The recent history of Goodyear Tire and Rubber Co. provides a compelling example of the benefits of computational engineering for reducing the “Time to Market.” Facing fierce competition from Europe (Michelin) and Japan (Bridgestone), Goodyear decided in 1992 to build physics-based tire design software (which we henceforth often refer to as tools). Goodyear entered into an ongoing collaboration with Sandia National Laboratory that enabled the company to combine its knowledge of tires and its materials with Sandia’s knowledge of finite element algorithms for massively parallel computers to develop this capability. In 2003, Goodyear used the tire design tool to reduce its time to market by a factor of 4 (Miller 2010, Miller 2017, and Council 2009). By enabling designers to generate and analyze more design alternatives, the tire design tool also allowed Goodyear to increase the number of new products per year, from 10 to 60. The Goodyear annual reports began to refer to the company’s “New Product/Innovation Engine.” This story is being repeated in many industries, such as Ford automobiles (Kochhar 2010), Whirlpool refrigerators (Gielda 2009), and Procter and Gamble shampoos and hand lotions (Lange 2009).
Today the use of virtual prototypes can supplement and, in some cases, even replace the use of physical prototypes (Post 2015). Design engineers can construct and store thousands or even millions of 3-D virtual prototypes of a potential product in a design option tradespace. The performance and behavior of each virtual prototype can be quickly assessed using simplified physics-based software. Further analysis can identify the most promising design options. More sophisticated high-fidelity computational analysis tools can then be used to accurately predict their performance. Finally, if needed, a physical prototype of the final design can then be constructed and tested for final verification of the design before manufacture.
Another advantage is that virtual prototyping can greatly accelerate product innovation. Final design decisions can be postponed until later in the design process, when more information is available through virtual testing of the design candidates.
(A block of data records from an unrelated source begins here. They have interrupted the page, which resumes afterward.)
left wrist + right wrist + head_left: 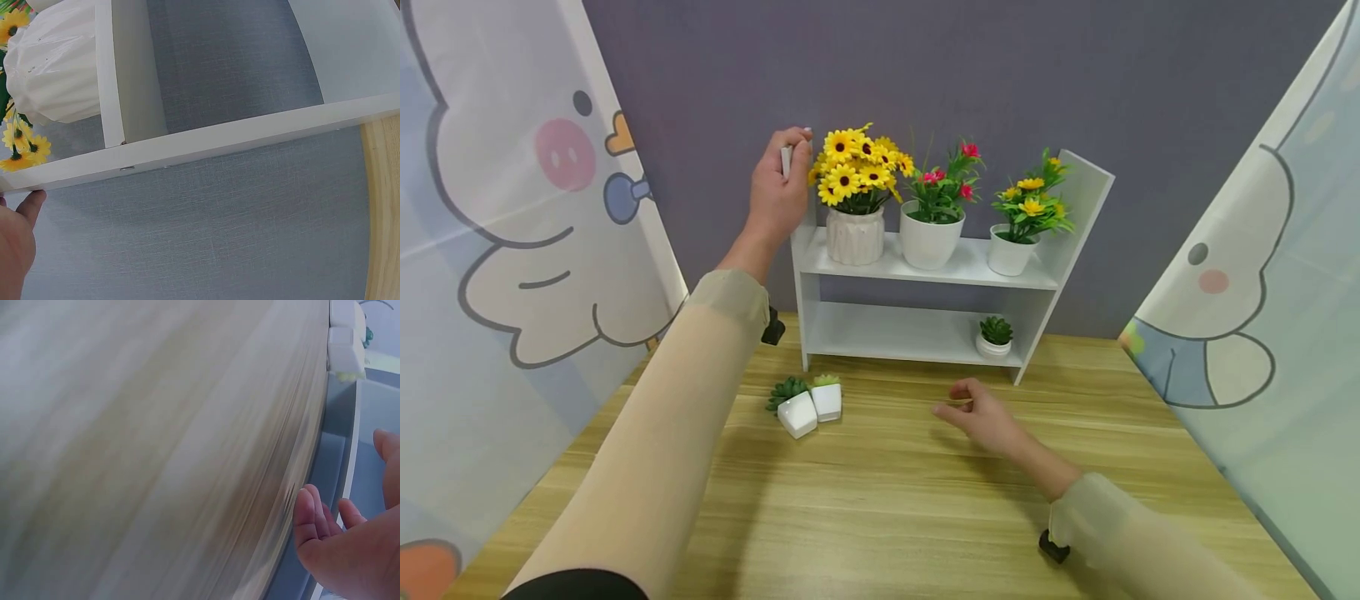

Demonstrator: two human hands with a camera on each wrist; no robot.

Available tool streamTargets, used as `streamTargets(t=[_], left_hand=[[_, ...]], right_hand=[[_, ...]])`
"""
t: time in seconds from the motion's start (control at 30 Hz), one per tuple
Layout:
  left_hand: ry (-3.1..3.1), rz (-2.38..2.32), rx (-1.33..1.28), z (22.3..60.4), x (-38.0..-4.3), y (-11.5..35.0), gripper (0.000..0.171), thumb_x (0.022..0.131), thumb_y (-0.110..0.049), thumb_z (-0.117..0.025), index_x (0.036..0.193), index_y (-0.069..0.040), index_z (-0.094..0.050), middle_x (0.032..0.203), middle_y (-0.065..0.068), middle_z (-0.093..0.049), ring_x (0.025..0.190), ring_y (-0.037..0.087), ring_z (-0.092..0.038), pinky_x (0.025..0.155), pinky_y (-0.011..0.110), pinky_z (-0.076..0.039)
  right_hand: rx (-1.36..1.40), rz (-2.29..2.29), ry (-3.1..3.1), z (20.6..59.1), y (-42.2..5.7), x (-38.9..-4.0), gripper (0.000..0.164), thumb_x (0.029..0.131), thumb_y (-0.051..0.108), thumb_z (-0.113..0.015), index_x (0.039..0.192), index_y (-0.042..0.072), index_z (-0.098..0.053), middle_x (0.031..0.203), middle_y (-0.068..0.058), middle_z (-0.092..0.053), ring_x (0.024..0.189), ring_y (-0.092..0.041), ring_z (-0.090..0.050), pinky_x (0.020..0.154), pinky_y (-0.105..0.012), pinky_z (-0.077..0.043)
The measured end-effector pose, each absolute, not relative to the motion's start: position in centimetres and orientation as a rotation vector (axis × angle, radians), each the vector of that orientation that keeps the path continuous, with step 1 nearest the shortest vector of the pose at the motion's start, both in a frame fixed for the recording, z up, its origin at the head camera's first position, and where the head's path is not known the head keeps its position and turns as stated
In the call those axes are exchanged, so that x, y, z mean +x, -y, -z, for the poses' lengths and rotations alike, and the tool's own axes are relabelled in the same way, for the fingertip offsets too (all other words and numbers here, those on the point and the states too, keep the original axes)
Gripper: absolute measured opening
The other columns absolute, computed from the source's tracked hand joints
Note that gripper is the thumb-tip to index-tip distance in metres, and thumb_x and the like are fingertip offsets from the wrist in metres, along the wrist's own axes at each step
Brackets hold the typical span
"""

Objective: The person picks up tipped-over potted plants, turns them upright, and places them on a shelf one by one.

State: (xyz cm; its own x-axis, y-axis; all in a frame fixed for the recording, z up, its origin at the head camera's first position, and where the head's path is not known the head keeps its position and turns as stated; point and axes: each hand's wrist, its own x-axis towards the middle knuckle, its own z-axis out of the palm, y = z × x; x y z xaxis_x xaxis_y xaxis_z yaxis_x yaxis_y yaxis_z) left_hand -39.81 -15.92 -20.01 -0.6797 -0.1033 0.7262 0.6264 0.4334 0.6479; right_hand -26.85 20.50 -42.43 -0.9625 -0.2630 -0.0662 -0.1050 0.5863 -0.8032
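Note:
My left hand [781, 183] grips the top of the left side panel of a white two-tier shelf [917, 321]. In the left wrist view its thumb and palm [15, 240] show at the panel's edge. Beside that hand, on the upper tier, stands a ribbed white pot of yellow daisies [855, 237]. My right hand [988, 417] is in front of the shelf over the table, fingers loosely bent with nothing between them. Nearest to it is a small round potted succulent [996, 335] on the lower tier, at the right.
A white pot with pink flowers [932, 237] and a smaller pot with yellow flowers [1011, 256] share the upper tier. Two small succulents in white pots [797, 415] lie tipped over on the wooden table [865, 508], front left. Cartoon-printed panels [550, 275] flank both sides.

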Motion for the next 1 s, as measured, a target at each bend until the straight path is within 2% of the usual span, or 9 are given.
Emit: streamTargets(t=[0.13, 0.27, 0.5, 0.7, 1.0], left_hand=[[1.960, 1.308, -0.449, 20.1, -39.8, 16.1, 0.043, 0.119, -0.038, -0.045, 0.145, -0.006, -0.057, 0.133, 0.019, -0.064, 0.071, 0.011, -0.039, 0.074, 0.030, -0.038], [1.961, 1.304, -0.449, 20.1, -39.8, 16.2, 0.043, 0.119, -0.037, -0.045, 0.145, -0.006, -0.057, 0.135, 0.017, -0.064, 0.072, 0.011, -0.039, 0.073, 0.030, -0.038], [1.960, 1.307, -0.461, 20.0, -40.0, 16.0, 0.042, 0.119, -0.037, -0.045, 0.145, -0.005, -0.057, 0.149, 0.013, -0.062, 0.075, 0.011, -0.041, 0.076, 0.029, -0.039], [1.962, 1.299, -0.456, 20.0, -39.9, 15.9, 0.042, 0.119, -0.036, -0.045, 0.144, -0.005, -0.057, 0.150, 0.013, -0.062, 0.077, 0.011, -0.041, 0.078, 0.029, -0.039], [1.966, 1.309, -0.451, 20.0, -39.9, 15.9, 0.042, 0.119, -0.037, -0.045, 0.145, -0.006, -0.057, 0.155, 0.009, -0.060, 0.077, 0.011, -0.041, 0.077, 0.029, -0.039]], right_hand=[[-0.351, 1.316, -2.607, 42.5, -19.2, -26.9, 0.067, 0.105, 0.042, -0.075, 0.150, -0.002, -0.053, 0.150, -0.024, -0.060, 0.129, -0.035, -0.065, 0.088, -0.037, -0.061], [-0.373, 1.338, -2.565, 42.4, -17.9, -26.8, 0.068, 0.104, 0.040, -0.076, 0.151, -0.003, -0.053, 0.150, -0.023, -0.061, 0.130, -0.036, -0.065, 0.091, -0.040, -0.062], [-0.405, 1.339, -2.546, 42.7, -15.7, -26.7, 0.064, 0.104, 0.037, -0.078, 0.148, -0.003, -0.056, 0.147, -0.021, -0.064, 0.128, -0.036, -0.067, 0.093, -0.044, -0.063], [-0.416, 1.342, -2.529, 42.7, -14.0, -26.7, 0.064, 0.103, 0.037, -0.079, 0.148, -0.003, -0.057, 0.147, -0.019, -0.065, 0.129, -0.035, -0.067, 0.100, -0.048, -0.061], [-0.471, 1.357, -2.511, 43.0, -11.6, -26.9, 0.066, 0.100, 0.039, -0.081, 0.148, -0.002, -0.058, 0.146, -0.017, -0.065, 0.126, -0.031, -0.067, 0.100, -0.045, -0.060]])
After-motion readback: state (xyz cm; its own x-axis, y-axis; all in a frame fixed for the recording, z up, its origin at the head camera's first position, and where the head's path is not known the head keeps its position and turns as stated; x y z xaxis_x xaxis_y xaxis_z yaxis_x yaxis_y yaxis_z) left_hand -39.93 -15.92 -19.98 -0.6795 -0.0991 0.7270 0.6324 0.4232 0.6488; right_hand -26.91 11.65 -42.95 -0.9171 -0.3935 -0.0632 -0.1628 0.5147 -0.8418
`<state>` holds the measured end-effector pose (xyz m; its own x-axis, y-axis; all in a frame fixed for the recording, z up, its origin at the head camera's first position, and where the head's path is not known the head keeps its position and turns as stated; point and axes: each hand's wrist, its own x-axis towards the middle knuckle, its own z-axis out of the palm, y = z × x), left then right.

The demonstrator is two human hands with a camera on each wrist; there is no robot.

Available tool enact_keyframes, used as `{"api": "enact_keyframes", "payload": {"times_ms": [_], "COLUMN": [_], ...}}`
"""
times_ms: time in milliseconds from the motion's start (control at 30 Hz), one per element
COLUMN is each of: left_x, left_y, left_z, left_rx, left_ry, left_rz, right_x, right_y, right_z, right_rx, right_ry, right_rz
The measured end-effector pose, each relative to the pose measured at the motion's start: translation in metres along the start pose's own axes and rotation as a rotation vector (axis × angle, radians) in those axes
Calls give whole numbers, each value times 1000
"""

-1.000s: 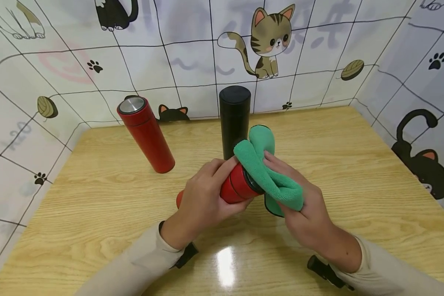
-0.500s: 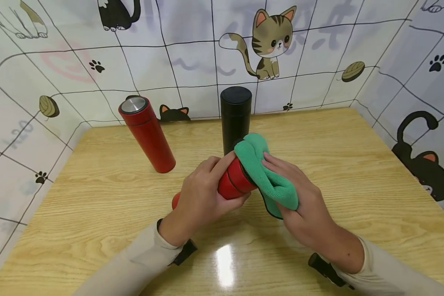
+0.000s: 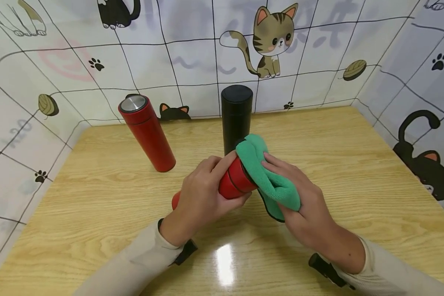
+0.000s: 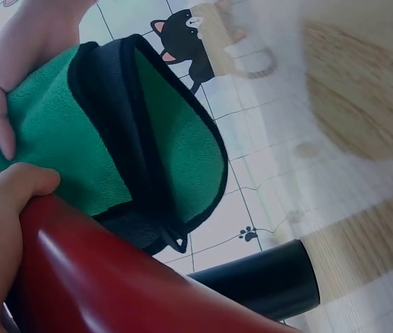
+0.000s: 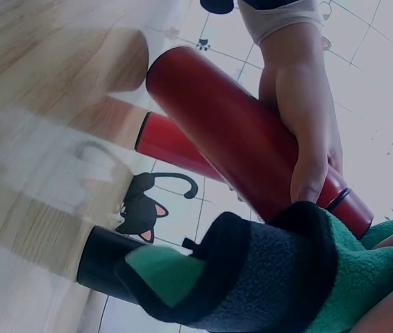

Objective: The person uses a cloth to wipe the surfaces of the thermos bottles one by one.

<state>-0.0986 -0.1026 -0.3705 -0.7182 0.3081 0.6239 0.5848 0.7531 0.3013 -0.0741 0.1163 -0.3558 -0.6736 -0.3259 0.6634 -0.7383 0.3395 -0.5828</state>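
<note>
My left hand (image 3: 201, 195) grips a red thermos (image 3: 234, 181) near its capped end. The bottle is tilted, its base pointing down and left. My right hand (image 3: 305, 199) holds a folded green cloth (image 3: 268, 176) with black edging, pressed over the cap end. The cloth hides the top of the cap. In the left wrist view the cloth (image 4: 64, 132) shows a dark underside fold beside the bottle's red body (image 4: 113, 277). The right wrist view shows the red thermos (image 5: 231, 132) at full length, the left hand wrapped round it.
A second red thermos (image 3: 148, 135) with a silver-topped lid stands at the back left of the wooden table (image 3: 96, 205). Behind the cloth stands a black thermos (image 3: 237, 117), its lower part hidden. Cat-printed sheeting (image 3: 188, 61) encloses the table's back and sides.
The cloth and right hand have shifted slightly left over the cap, and the held thermos has moved a little left and up. Over the last half second almost nothing moves.
</note>
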Motion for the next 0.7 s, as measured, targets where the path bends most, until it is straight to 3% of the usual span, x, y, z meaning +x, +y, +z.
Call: {"api": "enact_keyframes", "payload": {"times_ms": [167, 267, 467, 700], "left_x": [1, 1, 2, 3], "left_y": [0, 1, 3, 6], "left_z": [0, -1, -5, -9], "left_rx": [-17, -55, -253, -561], "left_ry": [-9, -9, 90, 236], "left_rz": [7, 26, 120, 256], "right_x": [-1, -1, -3, -11], "right_y": [1, 1, -1, 3], "right_z": [1, 1, 3, 7], "right_rx": [88, 226, 538, 585], "right_ry": [33, 53, -25, -240], "right_rz": [-73, -62, 151, 414]}}
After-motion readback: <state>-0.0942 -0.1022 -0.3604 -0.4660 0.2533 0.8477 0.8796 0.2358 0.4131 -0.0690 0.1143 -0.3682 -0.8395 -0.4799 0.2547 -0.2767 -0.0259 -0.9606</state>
Usually this can be done orders of magnitude more quickly and cheaply with virtual prototypes than with physical prototypes. Virtual prototypes make it possible for designers to learn by developing and testing a much larger tradespace of designs. Goodyear used virtual prototyping to increase its innovation rate by a factor of 6, from 10 new tires per year to 60 new tires per year. Virtual prototyping enabled the company to rapidly learn through failure, similar to the Silicon Valley mantra (Petroski 2006 and Post 2017).
Numerous studies (Augustine 2007, Oden 2006, and Glotzer 2009) have highlighted the risks to U.S. international competitiveness if U.S. industry falls behind the rest of the world in the use of computational engineering. It is widely acknowledged by senior U.S. industry and DoD leaders (Cordell 2018) that, to remain competitive, U.S. industry and the U.S. government and its contractors must reduce their time to market, costs, and risks while producing high-quality, market-worthy products.